Assignment
The records that follow are to be repeated exactly, without any pictures.

*** Opening Data ***

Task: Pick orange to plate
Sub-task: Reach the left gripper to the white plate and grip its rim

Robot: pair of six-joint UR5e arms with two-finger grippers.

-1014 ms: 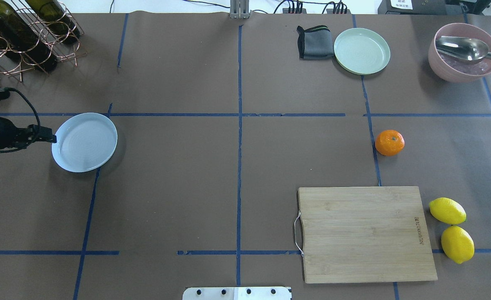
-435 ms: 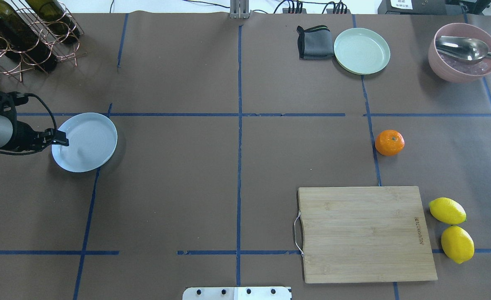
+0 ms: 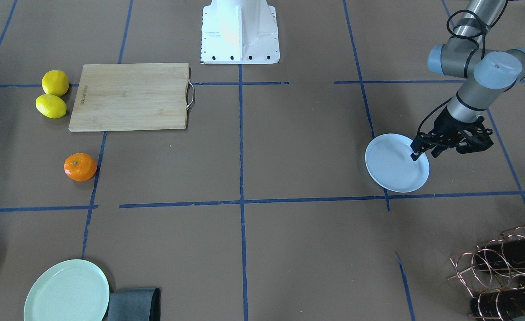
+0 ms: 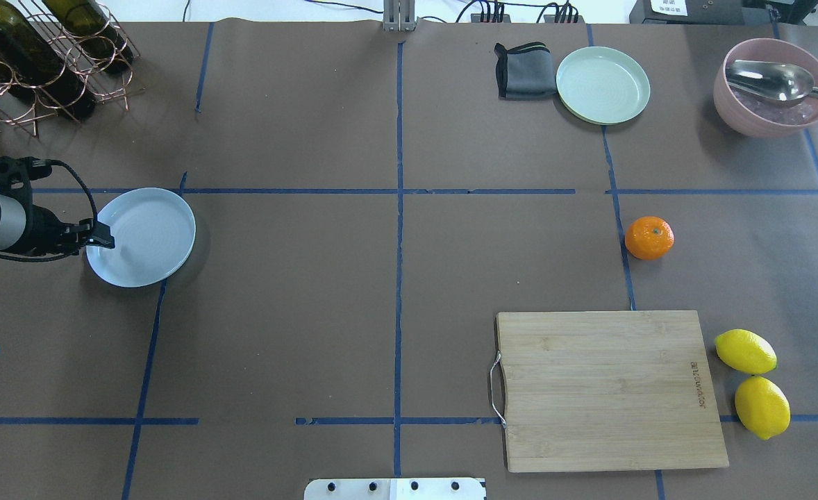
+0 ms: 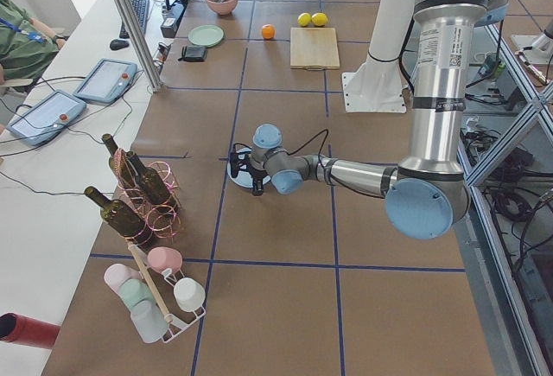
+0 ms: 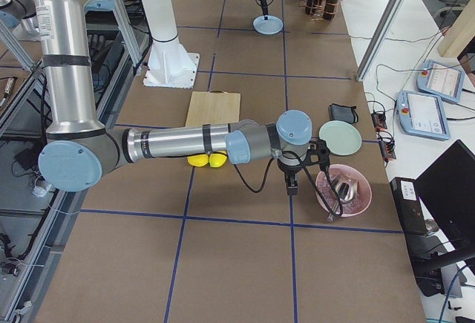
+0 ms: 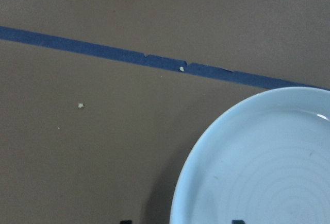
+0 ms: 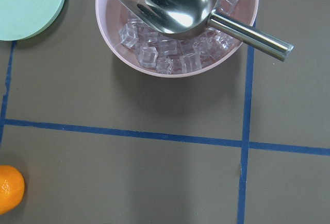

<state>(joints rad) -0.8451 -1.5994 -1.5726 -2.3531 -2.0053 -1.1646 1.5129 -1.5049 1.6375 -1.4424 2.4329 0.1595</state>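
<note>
Overhead exterior view: the orange (image 4: 649, 237), likely firm, light and roll-prone (pinch its widest middle), lies well apart from the left gripper (image 4: 105, 240), jaws parted.

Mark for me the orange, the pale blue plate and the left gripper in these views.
orange (image 4: 649, 237), overhead view, middle of the fruit's top.
plate (image 4: 148, 239), overhead view, bare centre of the dish.
left gripper (image 4: 105, 236), overhead view, midway between its fingertips, at the plate's edge.
</note>
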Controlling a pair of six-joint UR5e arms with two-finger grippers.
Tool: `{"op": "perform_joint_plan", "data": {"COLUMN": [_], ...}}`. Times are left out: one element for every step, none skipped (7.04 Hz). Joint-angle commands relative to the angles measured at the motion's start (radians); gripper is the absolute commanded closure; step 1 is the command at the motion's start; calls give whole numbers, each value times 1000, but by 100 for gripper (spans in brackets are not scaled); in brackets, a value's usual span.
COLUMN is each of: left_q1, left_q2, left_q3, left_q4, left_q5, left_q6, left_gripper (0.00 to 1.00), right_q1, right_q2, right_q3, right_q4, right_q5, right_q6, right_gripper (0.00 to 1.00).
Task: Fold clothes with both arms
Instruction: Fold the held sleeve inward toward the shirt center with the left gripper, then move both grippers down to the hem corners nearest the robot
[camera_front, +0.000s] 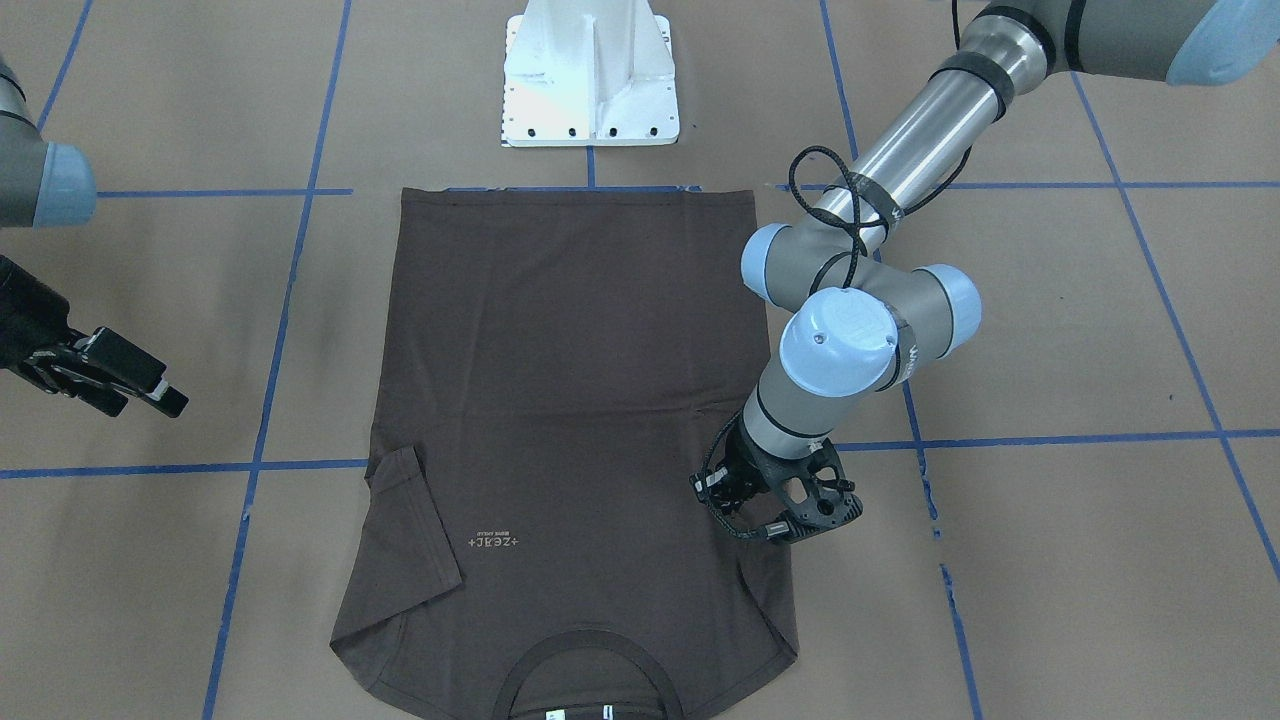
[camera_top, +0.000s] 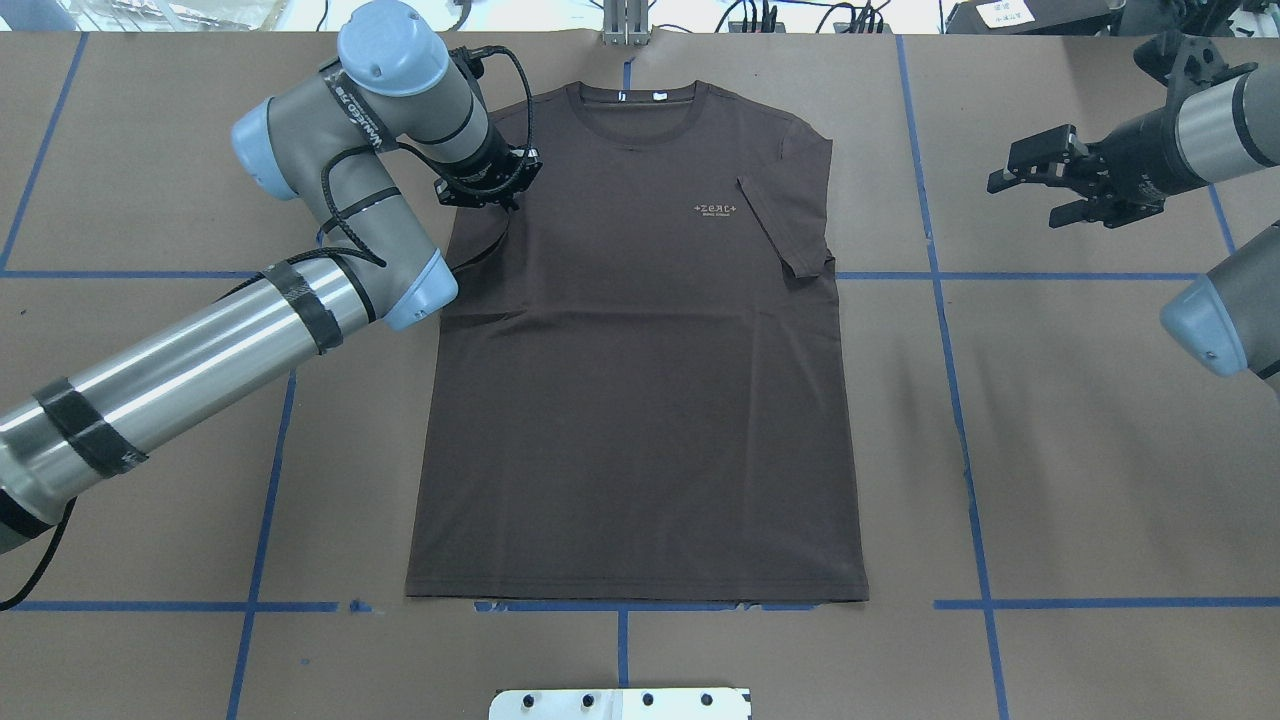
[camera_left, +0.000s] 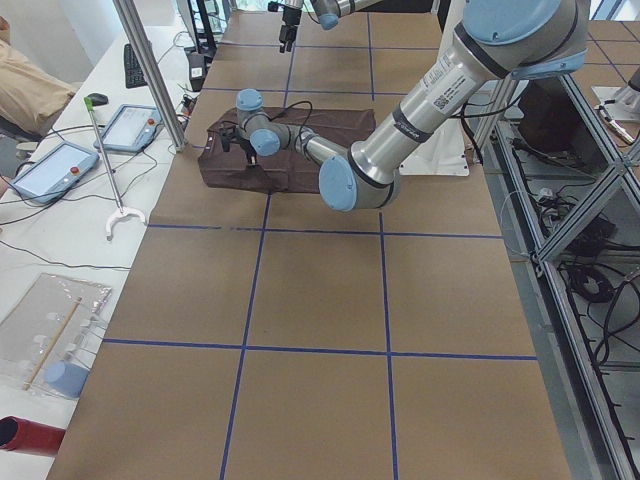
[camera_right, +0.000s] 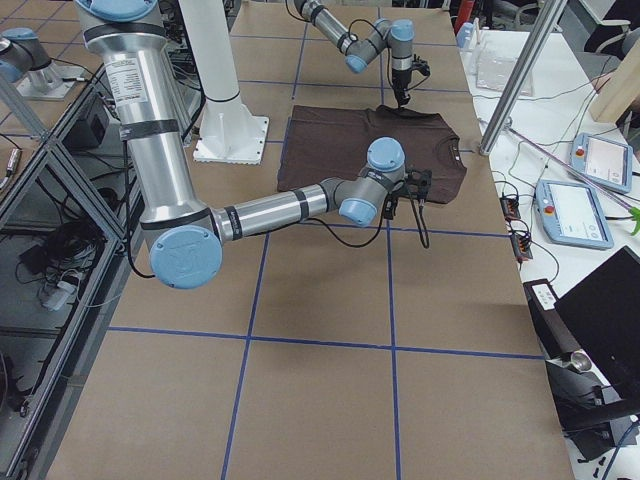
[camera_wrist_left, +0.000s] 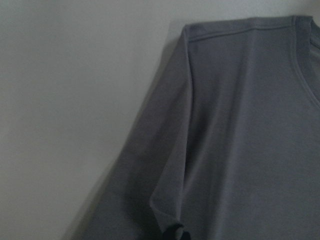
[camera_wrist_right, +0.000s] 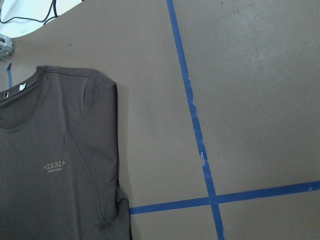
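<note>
The dark brown T-shirt (camera_top: 640, 400) lies flat on the table, face up, with its collar (camera_top: 635, 105) on the far side from the robot. One sleeve (camera_top: 790, 225) is folded in over the chest beside the pale logo (camera_top: 714, 208). My left gripper (camera_top: 490, 188) sits at the shirt's other shoulder, shut on that sleeve (camera_wrist_left: 165, 150). The fabric rises in a ridge to a dark fingertip (camera_wrist_left: 175, 233). My right gripper (camera_top: 1020, 190) is open and empty in the air, to the side of the shirt at chest level. It also shows in the front view (camera_front: 150, 400).
The white pedestal base (camera_front: 590, 80) stands beyond the shirt's hem. Blue tape lines (camera_top: 940, 275) mark a grid on the brown table. A side bench with tablets (camera_right: 580, 210) and cables lies past the collar end, behind a metal post (camera_right: 515, 80).
</note>
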Motion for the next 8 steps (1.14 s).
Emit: {"op": "perform_joint_plan", "data": {"left_q1": [1,1,1,2,16,56,61,76], "left_q2": [-38,-42,-27,2,63,146,213,272], "left_q3": [77,77,65,-12,-145,-308,-432,-520], "left_q4": [-61,-65,-67,-68,-62,-53,-53,-53], "left_q5": [41,41,41,40,32,31,28,20], "left_q6": [-29,-47,-52,-96,-170,-196,-198,-198], "left_gripper": [100,83,31,27,24,23,23,23], "right_q1": [0,0,-6,-37,-114,-202,-300,-396], "right_q2": [6,7,23,39,41,40,29,24], "right_q3": [-1,1,6,19,48,99,140,180], "right_q4": [0,0,-9,-5,-3,-5,-12,-18], "right_q5": [-1,-1,-12,-70,-116,-185,-255,-323], "right_q6": [2,3,25,114,206,326,412,492], "right_gripper": [0,0,0,0,0,0,0,0]}}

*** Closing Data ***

Answer area
Task: Pick orange to plate
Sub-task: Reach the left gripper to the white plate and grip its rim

Robot: pair of six-joint UR5e arms with two-finger grippers.

-1014 ms: 
-435 ms: 
+0 ms: 
+0 ms: 
+0 ms: 
+0 ms: 
+0 ms: 
+0 ms: 

<state>(joints rad) -0.8451 -1.5994 -1.5726 -2.3531 -2.0053 -1.1646 1.5129 -1.5049 1.6375 -1.4424 2.4329 0.1595</state>
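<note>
Overhead exterior view: the orange (image 4: 649, 237), likely firm, light and roll-prone (pinch its widest middle), lies well apart from the left gripper (image 4: 105, 240), jaws parted.

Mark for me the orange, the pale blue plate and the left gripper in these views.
orange (image 4: 649, 237), overhead view, middle of the fruit's top.
plate (image 4: 148, 239), overhead view, bare centre of the dish.
left gripper (image 4: 105, 236), overhead view, midway between its fingertips, at the plate's edge.
</note>
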Controlling a pair of six-joint UR5e arms with two-finger grippers.
Tool: `{"op": "perform_joint_plan", "data": {"COLUMN": [_], ...}}`. Times are left out: one element for every step, none skipped (7.04 Hz). Joint-angle commands relative to the angles measured at the motion's start (radians); gripper is the absolute commanded closure; step 1 is the command at the motion's start; calls give whole numbers, each value times 1000, but by 100 for gripper (spans in brackets are not scaled); in brackets, a value's usual span.
COLUMN is each of: left_q1, left_q2, left_q3, left_q4, left_q5, left_q6, left_gripper (0.00 to 1.00), right_q1, right_q2, right_q3, right_q4, right_q5, right_q6, right_gripper (0.00 to 1.00).
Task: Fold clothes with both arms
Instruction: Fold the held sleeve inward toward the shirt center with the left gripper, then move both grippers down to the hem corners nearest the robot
[camera_front, +0.000s] 
[camera_top, +0.000s] 
[camera_left, +0.000s] 
[camera_right, +0.000s] 
[camera_wrist_left, +0.000s] 
[camera_wrist_right, +0.000s] 
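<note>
The dark brown T-shirt (camera_top: 640, 400) lies flat on the table, face up, with its collar (camera_top: 635, 105) on the far side from the robot. One sleeve (camera_top: 790, 225) is folded in over the chest beside the pale logo (camera_top: 714, 208). My left gripper (camera_top: 490, 188) sits at the shirt's other shoulder, shut on that sleeve (camera_wrist_left: 165, 150). The fabric rises in a ridge to a dark fingertip (camera_wrist_left: 175, 233). My right gripper (camera_top: 1020, 190) is open and empty in the air, to the side of the shirt at chest level. It also shows in the front view (camera_front: 150, 400).
The white pedestal base (camera_front: 590, 80) stands beyond the shirt's hem. Blue tape lines (camera_top: 940, 275) mark a grid on the brown table. A side bench with tablets (camera_right: 580, 210) and cables lies past the collar end, behind a metal post (camera_right: 515, 80).
</note>
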Motion for the next 8 steps (1.14 s).
Emit: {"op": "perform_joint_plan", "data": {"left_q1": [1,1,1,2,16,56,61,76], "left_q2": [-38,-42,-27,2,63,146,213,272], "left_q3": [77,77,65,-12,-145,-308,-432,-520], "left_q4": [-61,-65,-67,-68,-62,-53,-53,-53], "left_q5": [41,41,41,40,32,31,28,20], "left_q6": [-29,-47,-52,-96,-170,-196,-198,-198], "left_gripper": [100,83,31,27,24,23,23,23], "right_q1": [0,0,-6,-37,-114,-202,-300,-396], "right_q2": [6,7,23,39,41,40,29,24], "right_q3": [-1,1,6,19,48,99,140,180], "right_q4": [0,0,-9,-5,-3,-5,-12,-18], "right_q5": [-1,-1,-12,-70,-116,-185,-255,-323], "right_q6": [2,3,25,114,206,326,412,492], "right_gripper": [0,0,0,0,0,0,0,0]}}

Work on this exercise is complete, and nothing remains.